By embedding design directly into the engineering workflow at the component level, UX designers were freed to focus on flows, states, and system behavior, while the interface remained cohesive as the platform evolved.

Disclaimer: Early concepts created by Carlos Menchaca.

Constraints and Tradeoffs

A significant organizational constraint in this engagement was the expectation of traditional design leadership, in which a Director serves as a senior individual contributor, closely controlling design decisions and outcomes.

Given the absence of rigorous research and the aggressive delivery timeline, this approach centralized decision-making around personal judgment and aesthetic preference. I deliberately made a tradeoff not to operate this way.

Dribe was a mobility service for citizens of Denmark, with distinct cultural norms, commuting behaviors, regulatory expectations, and relationships to car ownership. Designing from personal preference—or relying on the authority of a single decision-maker—would have introduced bias and increased the risk of building solutions that did not scale or resonate locally.

Instead, I prioritized evidence-led decision-making and shared understanding over individual control.

By introducing a reusable, modular component library and pairing the Visual Designer with front-end engineers to build it collaboratively, the team gained a shared, concrete understanding of:

  • what was technically feasible

  • what constraints were real vs assumed

  • how design decisions translated into production code

This shifted design conversations away from subjective preference and toward co-design grounded in system reality. UX Designers were empowered to reason within constraints, rather than design in abstraction, and engineers were able to participate meaningfully in shaping the experience.

The tradeoff was intentional: relinquishing centralized design authority in favor of distributed, evidence-informed decision-making.
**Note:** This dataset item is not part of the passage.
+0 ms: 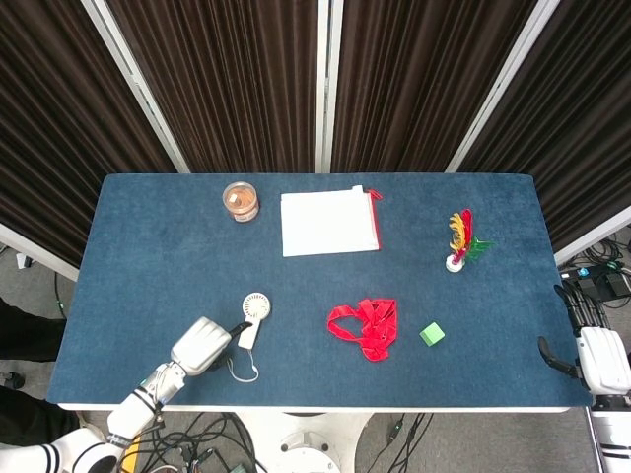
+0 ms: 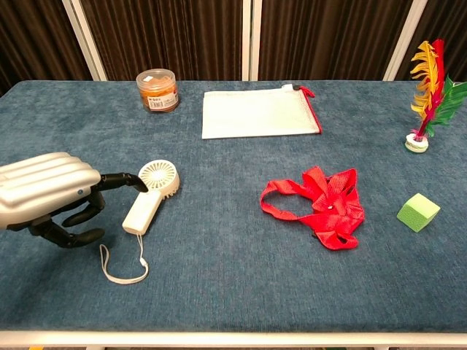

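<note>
A small white handheld fan (image 1: 251, 318) (image 2: 152, 192) lies on the blue table near the front left, its cord loop (image 2: 122, 263) trailing toward the edge. My left hand (image 1: 201, 346) (image 2: 48, 197) hovers just left of the fan's handle, fingers spread and holding nothing; one dark fingertip (image 2: 139, 185) reaches the handle's top by the fan head. My right hand (image 1: 597, 355) hangs off the table's right edge, fingers apart and empty, seen only in the head view.
A red ribbon (image 2: 321, 204) lies mid-table with a green cube (image 2: 418, 212) to its right. A feather shuttlecock (image 2: 430, 87) stands at far right. A white pouch (image 2: 259, 112) and an orange-filled jar (image 2: 157, 90) sit at the back.
</note>
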You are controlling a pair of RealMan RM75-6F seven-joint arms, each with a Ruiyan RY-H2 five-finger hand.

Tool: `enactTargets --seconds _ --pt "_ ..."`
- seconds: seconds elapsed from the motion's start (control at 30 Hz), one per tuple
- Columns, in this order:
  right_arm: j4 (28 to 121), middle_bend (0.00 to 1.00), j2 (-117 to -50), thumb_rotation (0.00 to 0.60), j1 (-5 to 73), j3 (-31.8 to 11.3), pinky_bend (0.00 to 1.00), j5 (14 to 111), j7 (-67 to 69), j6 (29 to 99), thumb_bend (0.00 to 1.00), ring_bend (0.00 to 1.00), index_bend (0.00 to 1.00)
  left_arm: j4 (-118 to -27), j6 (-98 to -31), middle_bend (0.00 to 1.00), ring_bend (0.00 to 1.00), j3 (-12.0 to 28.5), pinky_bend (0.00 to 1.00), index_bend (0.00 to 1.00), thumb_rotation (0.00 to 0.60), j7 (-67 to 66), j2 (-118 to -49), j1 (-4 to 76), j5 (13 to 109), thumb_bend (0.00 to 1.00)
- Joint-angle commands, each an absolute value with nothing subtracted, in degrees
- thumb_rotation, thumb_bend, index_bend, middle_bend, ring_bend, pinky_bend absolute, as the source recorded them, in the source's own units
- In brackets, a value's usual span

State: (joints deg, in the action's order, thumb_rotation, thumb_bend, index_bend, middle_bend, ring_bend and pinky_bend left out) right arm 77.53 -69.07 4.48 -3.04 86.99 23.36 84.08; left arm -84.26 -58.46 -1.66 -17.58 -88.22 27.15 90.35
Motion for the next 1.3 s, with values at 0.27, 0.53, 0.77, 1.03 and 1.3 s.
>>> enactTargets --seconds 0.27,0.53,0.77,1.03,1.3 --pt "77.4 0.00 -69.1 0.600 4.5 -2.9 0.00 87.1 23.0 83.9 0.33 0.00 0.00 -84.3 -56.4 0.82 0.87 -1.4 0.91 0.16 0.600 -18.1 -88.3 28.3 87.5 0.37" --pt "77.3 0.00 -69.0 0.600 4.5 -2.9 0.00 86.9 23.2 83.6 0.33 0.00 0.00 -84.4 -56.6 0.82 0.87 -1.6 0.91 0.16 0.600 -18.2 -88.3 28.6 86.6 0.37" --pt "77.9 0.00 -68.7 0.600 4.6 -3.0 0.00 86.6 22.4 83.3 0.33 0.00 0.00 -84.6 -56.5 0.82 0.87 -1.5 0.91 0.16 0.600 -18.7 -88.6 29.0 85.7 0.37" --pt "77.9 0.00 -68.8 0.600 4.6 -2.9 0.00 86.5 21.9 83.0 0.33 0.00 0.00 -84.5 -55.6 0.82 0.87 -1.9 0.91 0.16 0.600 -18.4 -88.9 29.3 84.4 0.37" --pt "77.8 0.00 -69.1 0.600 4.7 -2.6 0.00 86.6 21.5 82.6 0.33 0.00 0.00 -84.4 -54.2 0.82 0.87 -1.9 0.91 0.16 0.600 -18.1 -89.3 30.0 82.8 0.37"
The result was greater alignment, fewer reversals, and designs that aged better as the platform evolved.

Diagram: I worked with the team to shift from bespoke screen design to a component-driven, decision-led process.

In addition to strategically supporting a scalable subscription platform, this approach produced several critical outcomes:

  • Reduced design bias by grounding decisions in evidence, feasibility, and shared constraints rather than individual preference

  • Improved cultural appropriateness by avoiding assumptions rooted in U.S.-centric commuting and mobility norms

  • Greater team ownership and fluency, as designers and engineers co-designed within a shared system

  • Faster convergence and less rework, as decisions made collaboratively held up over time

  • A stronger foundation for scale, with reusable components and durable patterns that supported future markets

By structuring the process so that evidence—not hierarchy—guided decisions, the team was able to move quickly without sacrificing correctness, inclusivity, or long-term viability.

Outcomes

Image: I collaborated with the team to co-create proto-personas, which aligned stakeholders around key end-user types and the specific parts of the Dribe system each uses.

Reflection

This project reinforced a lesson that continues to shape my leadership:

Strong design leadership is less about producing artifacts and more about creating clarity—especially when insight is incomplete and constraints are real.

By shifting the team from assembly-line execution to collaborative, system-aware decision-making, we moved from stalled progress to strategic execution—building a platform that could scale without constant redesign.